As Mr Wilson said correctly in his submission, particularly when he was referring to his client not giving evidence, it would not be sufficient for you to convict him on the basis that you probably thought he was the person, or that he might have been the person or there was a real possibility. It is only if you are satisfied beyond a reasonable doubt that the person she described as Chris is the defendant, that you could then proceed to convict him.”
- The jury retired at 10.44 am on day three of the trial. At 12.01 pm they asked for Mr Woodford’s statement to be read again, retiring again at 12.06 pm. At 2.16 pm they returned with a verdict.
- In my view, the contention that it was not open to the jury to be satisfied beyond reasonable doubt that Mr Adcock was the assailant, should be rejected. There are a number of reasons for that conclusion.
- First, the jury were entitled to conclude that the complainant was an honest witness, and that there was a considerable degree of consistency, and particularity, to her evidence. There was no contest that she had been detained, tortured and assaulted as she said. The physical injuries, the parents’ evidence as to her state, the medical evidence, and the items located on the search of the unit, all support that. Especially is that so with the note and taser found in a woman’s handbag.[62] The note was as described by the complainant and contained both her and Ms Martin’s handwriting.
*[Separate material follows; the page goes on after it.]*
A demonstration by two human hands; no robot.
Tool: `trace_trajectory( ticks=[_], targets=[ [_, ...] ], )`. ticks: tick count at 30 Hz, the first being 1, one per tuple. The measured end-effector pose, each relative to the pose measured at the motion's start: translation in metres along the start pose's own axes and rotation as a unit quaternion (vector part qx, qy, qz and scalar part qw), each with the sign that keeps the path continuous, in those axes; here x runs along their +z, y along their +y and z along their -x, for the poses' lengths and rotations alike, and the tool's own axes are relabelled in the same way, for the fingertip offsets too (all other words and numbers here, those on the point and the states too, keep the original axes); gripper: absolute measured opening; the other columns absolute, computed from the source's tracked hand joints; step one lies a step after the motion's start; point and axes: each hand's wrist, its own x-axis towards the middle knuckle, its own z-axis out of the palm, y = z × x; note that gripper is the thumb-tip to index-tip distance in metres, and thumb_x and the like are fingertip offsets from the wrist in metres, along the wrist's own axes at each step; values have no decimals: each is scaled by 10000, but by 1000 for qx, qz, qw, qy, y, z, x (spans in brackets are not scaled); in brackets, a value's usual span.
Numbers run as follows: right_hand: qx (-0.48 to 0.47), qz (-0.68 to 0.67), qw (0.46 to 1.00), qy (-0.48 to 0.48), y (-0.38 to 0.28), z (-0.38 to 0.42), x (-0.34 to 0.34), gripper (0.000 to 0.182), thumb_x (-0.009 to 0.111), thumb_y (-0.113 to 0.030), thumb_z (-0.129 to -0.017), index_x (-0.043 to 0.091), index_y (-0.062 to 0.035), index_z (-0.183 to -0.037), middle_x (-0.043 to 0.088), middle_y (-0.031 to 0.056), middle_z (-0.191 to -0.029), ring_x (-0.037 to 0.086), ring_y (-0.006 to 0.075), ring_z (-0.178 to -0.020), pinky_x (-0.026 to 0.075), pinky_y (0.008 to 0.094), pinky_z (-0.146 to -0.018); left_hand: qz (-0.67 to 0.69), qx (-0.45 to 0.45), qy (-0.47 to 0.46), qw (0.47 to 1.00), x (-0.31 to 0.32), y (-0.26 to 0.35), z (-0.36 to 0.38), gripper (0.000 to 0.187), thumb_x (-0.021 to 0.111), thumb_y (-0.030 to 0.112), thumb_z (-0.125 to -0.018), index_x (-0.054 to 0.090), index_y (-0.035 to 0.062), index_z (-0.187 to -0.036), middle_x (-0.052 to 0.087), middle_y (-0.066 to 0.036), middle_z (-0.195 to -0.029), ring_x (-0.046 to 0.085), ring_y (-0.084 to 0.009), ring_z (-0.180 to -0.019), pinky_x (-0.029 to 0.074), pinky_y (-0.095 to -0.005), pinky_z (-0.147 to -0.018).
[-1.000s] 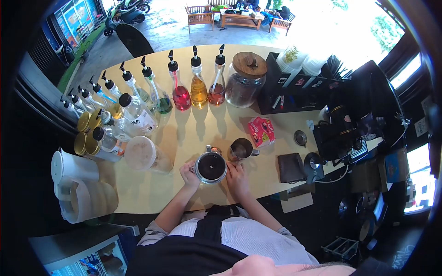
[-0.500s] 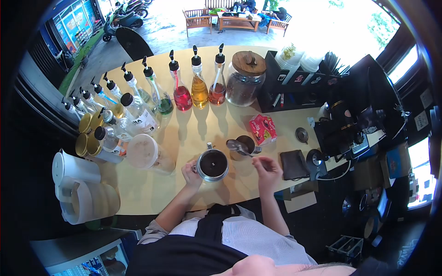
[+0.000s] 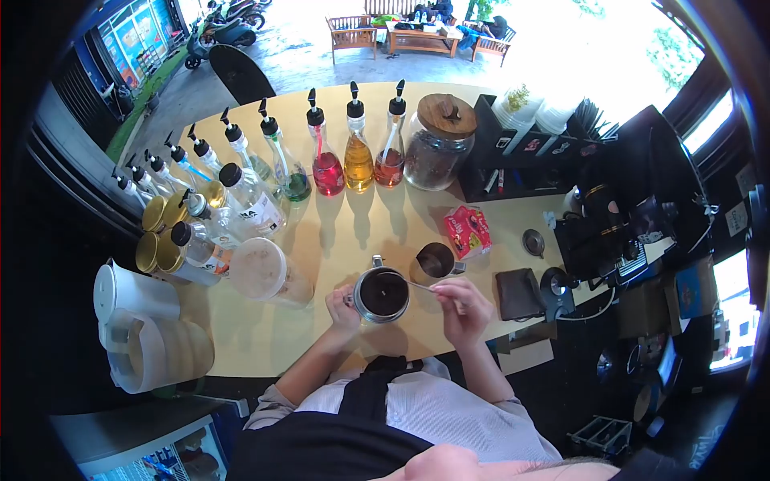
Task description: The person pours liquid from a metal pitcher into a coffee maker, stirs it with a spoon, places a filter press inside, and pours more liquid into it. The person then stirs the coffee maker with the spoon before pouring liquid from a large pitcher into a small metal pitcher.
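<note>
My left hand point(image 3: 343, 309) is wrapped round the side of a round canister point(image 3: 382, 318) with a metal rim. Dark brown contents, perhaps ground coffee, fill part of it. Between the thumb and fingers of my right hand point(image 3: 467, 311) is the handle of a metal spoon point(image 3: 419, 284). The spoon's bowl end reaches over the rim into the canister, and its tip is hard to make out against the dark contents. Just beyond my right hand stands a metal pitcher point(image 3: 438, 260) with its handle to the right.
A red packet point(image 3: 468, 231) lies behind the pitcher. Pump bottles of syrup point(image 3: 327, 172) line the far edge. A wooden-lidded jar point(image 3: 439, 148) stands behind. At left are a lidded plastic tub point(image 3: 261, 271) and white pitchers point(image 3: 136, 293); at right, a dark folded cloth point(image 3: 520, 293) and coffee machine point(image 3: 613, 232).
My right hand has brought the spoon left and down, from above the metal pitcher to the canister's mouth. The left hand keeps its hold, and the whole view has shifted slightly.
</note>
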Motion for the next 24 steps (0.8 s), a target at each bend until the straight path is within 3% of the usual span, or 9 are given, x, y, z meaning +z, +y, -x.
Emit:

- Therefore the jury could well have accepted that the complainant was truthful when she said that her assailant was introduced as Chris, and that Mr Butler said that again whilst in the unit. If they reached that view, they could also conclude that the complainant’s reference to her assailant as Alex was the product of her psychological trauma, injuries, deprivation of insulin leading to acidosis, and medication.
- Secondly, it was not only the complainant who offered evidence as to the identity of the assailant. Mr Woodford’s statement placed Mr Adcock in the unit at the time, and in the presence of the injured complainant. I have dealt with the probative value of Mr Woodford’s statement below. The weight to be given to it was a matter for the jury. Further, Detective Rutherford testified that he saw Mr Adcock at the front door of the unit the day after. Mr Adcock was at the unit when it was searched. Detective Rutherford gave evidence that Mr Adcock lived at the same unit.
- Thirdly, the description given by the complainant of her male assailant was one that reasonably matched Mr Adcock. It was “Medium build, short dark hair, a goatee, tattoos, in his 30’s.” Reference to Exhibit 10 shows the way in which the jury could have concluded that the complainant was, in truth, identifying Mr Adcock, particularly as to the short dark hair, goatee and tattoos. If the jury concluded, as they could, that the complainant was detained, tortured and assaulted by a man with short dark hair, a goatee, and tattoos on his arms, they might well have wondered at the chances of there being two such men at the same place and time.
- Fourthly, Exhibit 10, the photograph of Mr Adcock sitting beside Ms Martin on the lounge in the very unit where the torture and assaults occurred, itself provided evidence that linked Mr Adcock to the other offenders, particularly Ms Martin who was an undoubted participant in the whole of the offending conduct.
- Fifthly, the jury were given very strict warnings against ready acceptance of the complainant’s evidence of identification. It should be assumed that the jury would have followed the directions they were given.[63]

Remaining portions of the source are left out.